Because of that decision, Arizona created the nation’s first education savings account in 2011. This program deposits public funds into an account for a family to use for a variety of uses, rather than sending funds directly to private schools or relying on private donations like a tax credit education savings account program does. This new approach avoided the violation of the state constitution that the Arizona voucher program created. Thus was born a legislative vehicle that would become more popular than vouchers in many education choice circles because of its flexibility and increased choice. Arizona became a model of broad and universal education choice that other states could look to for a template.  

The COVID-19 pandemic would supercharge support for education choice programs – the subject of a future article. But even before the pandemic, education savings accounts and other types of education choice policies were gaining ground. Today, 13 states have education savings account programs.  

Conclusion 

While education choice is seen today as a Republican platform issue, the story of the origins of private education choice programs suggests that there may be more potential for common ground in education reform than we often recognize. Private education choice had bipartisan beginnings, but today it is markedly more driven by conservative philosophies (though choice has been growing recently across our nation regardless). As we look to the future, we ought to remember our shared values and principles in education that occur all along the political spectrum. 

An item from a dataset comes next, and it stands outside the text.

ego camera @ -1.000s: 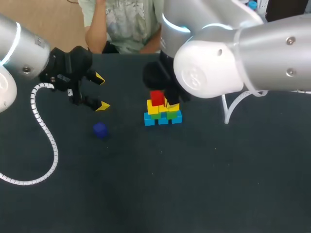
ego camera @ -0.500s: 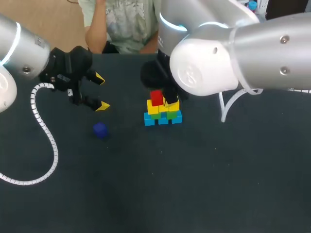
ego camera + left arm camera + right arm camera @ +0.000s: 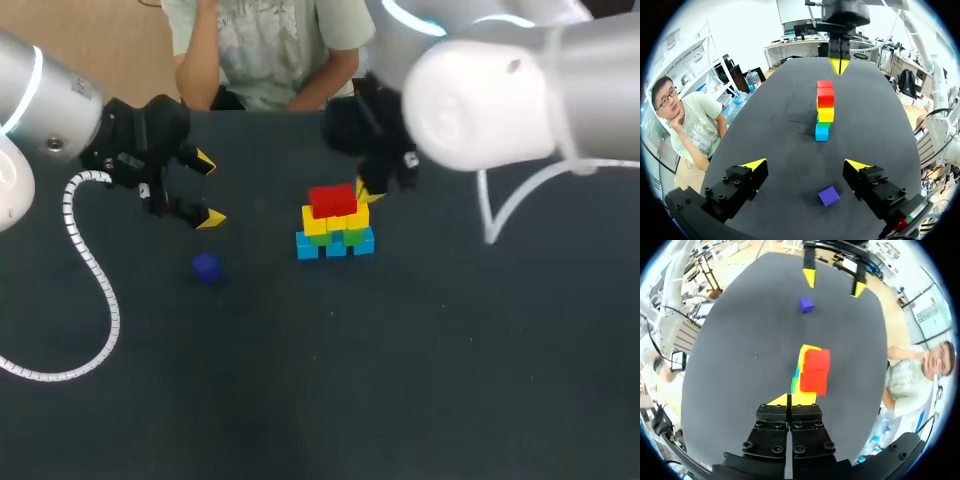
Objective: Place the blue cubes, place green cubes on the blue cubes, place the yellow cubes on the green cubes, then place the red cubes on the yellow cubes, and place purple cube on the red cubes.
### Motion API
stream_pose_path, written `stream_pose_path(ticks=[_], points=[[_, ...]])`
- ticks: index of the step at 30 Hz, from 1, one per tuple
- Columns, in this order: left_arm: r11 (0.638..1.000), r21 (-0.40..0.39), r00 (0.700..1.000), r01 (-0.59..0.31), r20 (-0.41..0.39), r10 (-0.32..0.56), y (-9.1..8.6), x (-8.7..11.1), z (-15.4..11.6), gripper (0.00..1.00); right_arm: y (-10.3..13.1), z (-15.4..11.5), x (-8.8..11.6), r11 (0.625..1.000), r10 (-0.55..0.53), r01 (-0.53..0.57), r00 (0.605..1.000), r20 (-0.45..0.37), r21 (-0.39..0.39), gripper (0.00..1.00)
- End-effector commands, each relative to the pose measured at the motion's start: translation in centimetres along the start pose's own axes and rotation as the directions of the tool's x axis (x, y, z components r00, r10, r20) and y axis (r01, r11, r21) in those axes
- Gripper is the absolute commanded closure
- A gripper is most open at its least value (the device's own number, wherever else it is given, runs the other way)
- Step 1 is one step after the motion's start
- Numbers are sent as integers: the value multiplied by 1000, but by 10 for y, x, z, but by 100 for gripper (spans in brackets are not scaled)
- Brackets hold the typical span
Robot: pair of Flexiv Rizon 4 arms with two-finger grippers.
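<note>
The dark matte table (image 3: 450,350) carries everything. My bulky silver right arm (image 3: 500,90) comes in over its far side, and my silver left arm (image 3: 40,100), with a white ribbed cable (image 3: 90,270) looping off it onto the table, holds its wrist over the other side.

The right gripper (image 3: 789,400) is clenched, its yellow tips pressed together with nothing between them. Just ahead of and below those tips stands the stack of small coloured cubes (image 3: 335,225), and the tips are clear of it. Its layers are blue cubes (image 3: 335,245) at the bottom, green cubes (image 3: 352,236) on them, yellow cubes (image 3: 330,221) above, and two red cubes (image 3: 815,371) on top.

The left gripper (image 3: 806,165) is spread wide and holds nothing. From it the stack stands well ahead, with the right gripper beyond that.

The small purple cube (image 3: 829,195) lies alone on the table under the left gripper, nearer one finger than the other and touched by neither. It is well apart from the stack.
</note>
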State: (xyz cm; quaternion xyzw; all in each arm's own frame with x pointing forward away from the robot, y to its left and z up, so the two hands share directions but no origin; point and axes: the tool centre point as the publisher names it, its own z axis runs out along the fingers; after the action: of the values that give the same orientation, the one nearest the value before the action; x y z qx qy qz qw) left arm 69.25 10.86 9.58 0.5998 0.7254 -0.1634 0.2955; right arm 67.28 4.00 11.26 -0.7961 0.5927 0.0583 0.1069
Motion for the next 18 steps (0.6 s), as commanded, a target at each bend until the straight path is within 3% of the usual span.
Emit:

Insights: analysis, research, and informed commentary from Sutherland experts. For elected officials and public policy professionals.

  • The concept of vouchers existed in America in the late 1800s.

  • Since the 1950s, the history of the growth of private education choice, especially vouchers, has had supporters on both the left and the right.

  • In recent years, private education choice has become popular among right-leaning candidates and states, but its growth is likely to increase in the wake of the pandemic.